Biomiga, a next-generation live biotherapeutic products (LBP) corporations, said on the 11th that it received U.S. Food and Drug Administration (FDA) investigational new drug (IND) approval for BM109, a candidate therapy for trimethylaminuria (TMAU), also known as fish odor syndrome.
Fish odor syndrome is a congenital rare disease in which the body cannot properly break down trimethylamine, causing a foul odor similar to fishiness in breath or sweat. It greatly affects patients' social lives and quality of life, but there is no fundamental treatment to date.
BM109 is a live biotherapeutic based on a single strain of Paracoccus aminovorans discovered in-house by Biomiga. It works by breaking down and removing trimethylamine (TMA) and trimethylamine N-oxide (TMAO), substances that cause odor in the body.
With this IND approval, Biomiga will enter phase 1/2a trials in actual TMAU patients rather than healthy adults. The trials will be led by principal investigators (PIs) from the research teams of Dr. Spencer at Yale University and Dr. Chundriess at Mayo Clinic. They will oversee patient dosing and assessments of safety and efficacy.
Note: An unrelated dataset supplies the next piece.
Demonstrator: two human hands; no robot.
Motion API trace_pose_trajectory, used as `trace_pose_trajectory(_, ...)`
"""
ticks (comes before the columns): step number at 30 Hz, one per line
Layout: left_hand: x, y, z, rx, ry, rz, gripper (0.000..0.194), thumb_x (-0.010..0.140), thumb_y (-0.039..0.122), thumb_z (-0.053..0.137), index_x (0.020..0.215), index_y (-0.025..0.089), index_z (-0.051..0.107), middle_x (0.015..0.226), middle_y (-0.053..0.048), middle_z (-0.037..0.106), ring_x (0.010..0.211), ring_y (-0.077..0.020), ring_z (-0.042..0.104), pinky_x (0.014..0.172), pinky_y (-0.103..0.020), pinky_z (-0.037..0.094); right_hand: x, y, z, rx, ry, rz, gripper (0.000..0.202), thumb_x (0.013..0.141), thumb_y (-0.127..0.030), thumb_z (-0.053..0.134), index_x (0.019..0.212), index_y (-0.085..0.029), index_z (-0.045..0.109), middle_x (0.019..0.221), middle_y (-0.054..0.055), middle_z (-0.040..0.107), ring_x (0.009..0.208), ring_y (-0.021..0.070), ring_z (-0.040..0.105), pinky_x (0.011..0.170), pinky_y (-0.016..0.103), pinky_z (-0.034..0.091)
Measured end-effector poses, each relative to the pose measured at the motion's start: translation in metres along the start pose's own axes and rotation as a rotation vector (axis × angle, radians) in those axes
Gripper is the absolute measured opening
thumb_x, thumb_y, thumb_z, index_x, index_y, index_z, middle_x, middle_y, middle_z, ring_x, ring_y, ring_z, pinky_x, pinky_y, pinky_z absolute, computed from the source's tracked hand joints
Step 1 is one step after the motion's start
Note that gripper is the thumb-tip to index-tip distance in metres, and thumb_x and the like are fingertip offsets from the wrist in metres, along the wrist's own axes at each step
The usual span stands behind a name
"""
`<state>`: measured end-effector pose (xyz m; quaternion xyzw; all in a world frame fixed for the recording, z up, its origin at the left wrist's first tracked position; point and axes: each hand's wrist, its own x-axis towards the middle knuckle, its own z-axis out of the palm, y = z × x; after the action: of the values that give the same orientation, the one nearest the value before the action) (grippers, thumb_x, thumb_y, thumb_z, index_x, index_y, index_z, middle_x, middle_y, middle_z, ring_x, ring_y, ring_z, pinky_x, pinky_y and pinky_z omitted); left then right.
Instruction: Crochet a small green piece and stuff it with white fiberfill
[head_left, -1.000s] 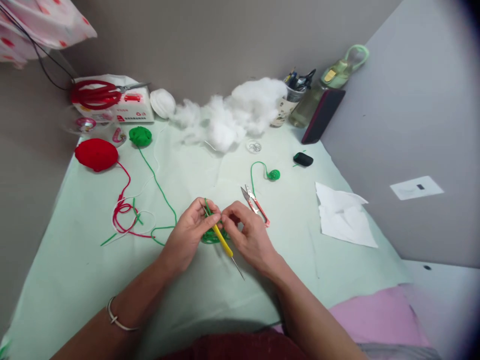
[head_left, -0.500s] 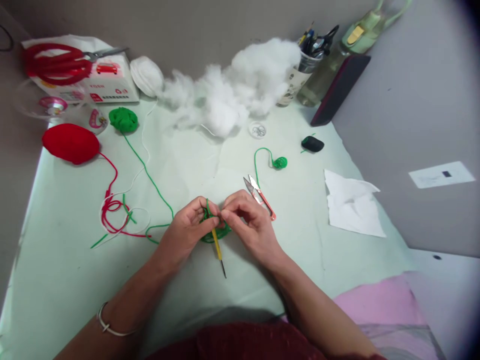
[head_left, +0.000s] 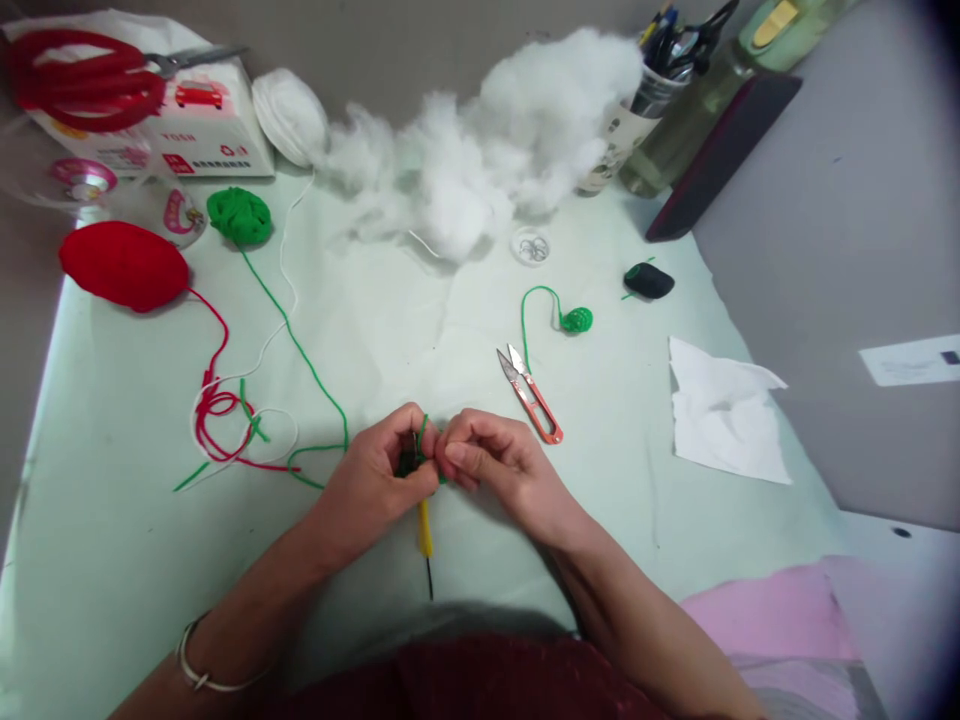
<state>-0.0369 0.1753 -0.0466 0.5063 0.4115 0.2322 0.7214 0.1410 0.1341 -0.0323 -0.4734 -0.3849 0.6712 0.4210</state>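
Green yarn [head_left: 424, 428] in curled left hand [head_left: 381, 484]

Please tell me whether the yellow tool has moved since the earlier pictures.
Yes, the yellow tool's free end has swung left, judged against the snips on the table.

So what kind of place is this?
Probably a craft corner at someone's desk: there's a red yarn ball, a green yarn ball, fluffy white stuffing and little thread snips.
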Motion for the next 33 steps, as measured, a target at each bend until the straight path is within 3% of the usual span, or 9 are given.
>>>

Previously, Biomiga completed nonclinical studies of BM109 with support from the Korea Drug Development Fund (KDDF) and received orphan drug designation (ODD) from the FDA in May last year. The U.S. clinical procedures were carried out in collaboration with KCRN Research, the contract research organization (CRO), among others.
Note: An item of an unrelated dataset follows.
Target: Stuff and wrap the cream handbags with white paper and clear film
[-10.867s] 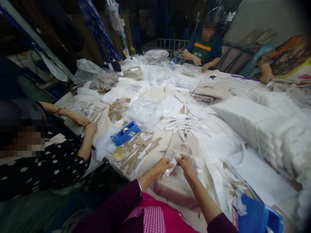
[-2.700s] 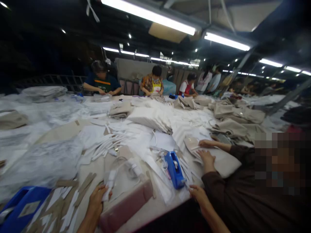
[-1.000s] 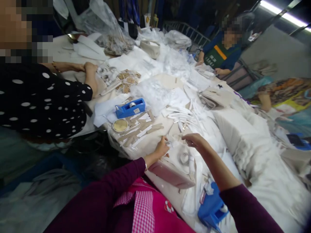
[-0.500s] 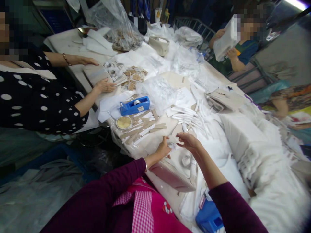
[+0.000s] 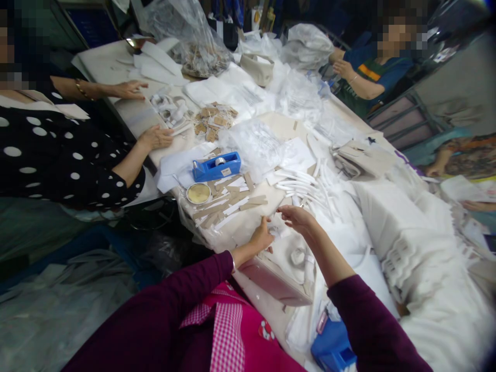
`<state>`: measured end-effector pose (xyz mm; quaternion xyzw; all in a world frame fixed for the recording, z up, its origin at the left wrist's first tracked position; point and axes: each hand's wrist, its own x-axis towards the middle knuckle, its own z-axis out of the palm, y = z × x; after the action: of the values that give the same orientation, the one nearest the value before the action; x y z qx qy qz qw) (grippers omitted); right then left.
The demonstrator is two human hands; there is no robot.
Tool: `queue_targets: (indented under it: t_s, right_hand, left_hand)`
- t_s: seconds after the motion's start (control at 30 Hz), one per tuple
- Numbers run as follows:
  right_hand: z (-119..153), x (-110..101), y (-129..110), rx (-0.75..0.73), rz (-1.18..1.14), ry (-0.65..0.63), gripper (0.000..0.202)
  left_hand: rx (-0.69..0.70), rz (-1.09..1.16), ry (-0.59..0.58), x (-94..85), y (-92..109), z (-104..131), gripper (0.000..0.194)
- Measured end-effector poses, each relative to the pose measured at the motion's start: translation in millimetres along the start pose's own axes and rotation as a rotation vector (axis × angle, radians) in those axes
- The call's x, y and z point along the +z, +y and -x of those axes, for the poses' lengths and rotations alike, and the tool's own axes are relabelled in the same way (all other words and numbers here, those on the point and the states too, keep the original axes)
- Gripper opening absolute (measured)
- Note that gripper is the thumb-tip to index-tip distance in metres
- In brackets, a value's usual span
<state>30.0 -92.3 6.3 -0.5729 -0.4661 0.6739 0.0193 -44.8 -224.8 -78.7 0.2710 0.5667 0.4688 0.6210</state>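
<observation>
Near the table's front edge lies a beige bag (image 5: 271, 279), with a white roll (image 5: 298, 256) on top of it. My left hand (image 5: 262, 236) rests at the bag's far left part, its fingers curled beside a small clear piece that I cannot make out well. Just right of it, my right hand (image 5: 297, 218) hangs above the bag with bent fingers, the fingertips close together; whether they hold something is too small to tell. White strap-like tubes (image 5: 296, 183) lie beyond my right hand. Paper strips (image 5: 232, 201) are spread to the left of both hands.
A blue tape dispenser (image 5: 217, 167) and a round tin (image 5: 199, 193) stand left of centre. Another blue dispenser (image 5: 333, 341) is at the front right. White fabric (image 5: 406, 232) is piled on the right. Other people's hands (image 5: 155, 138) work at the left and far right.
My right hand has moved slightly left, towards my left hand. The person at left has drawn both hands a little left. The white package held at the back right has left that person's raised hands.
</observation>
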Motion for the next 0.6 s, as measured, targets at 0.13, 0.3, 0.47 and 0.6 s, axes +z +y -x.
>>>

The corporations is also seeking to expand target indications based on BM109. Through the Scale-up TIPS project of the Ministry of SMEs and Startups, it is currently pursuing FDA clinical approval procedures for an ischemic stroke indication. It plans to broaden development to cardiovascular disease (CVD) and chronic kidney disease (CKD) as well.
Yoon Sang-seon, CEO of Biomiga, said, "We are proceeding with clinical trials in actual patients together with researchers at Yale University and Mayo Clinic," and added, "This trial will accelerate not only the development of a TMAU therapy but also subsequent indications such as stroke."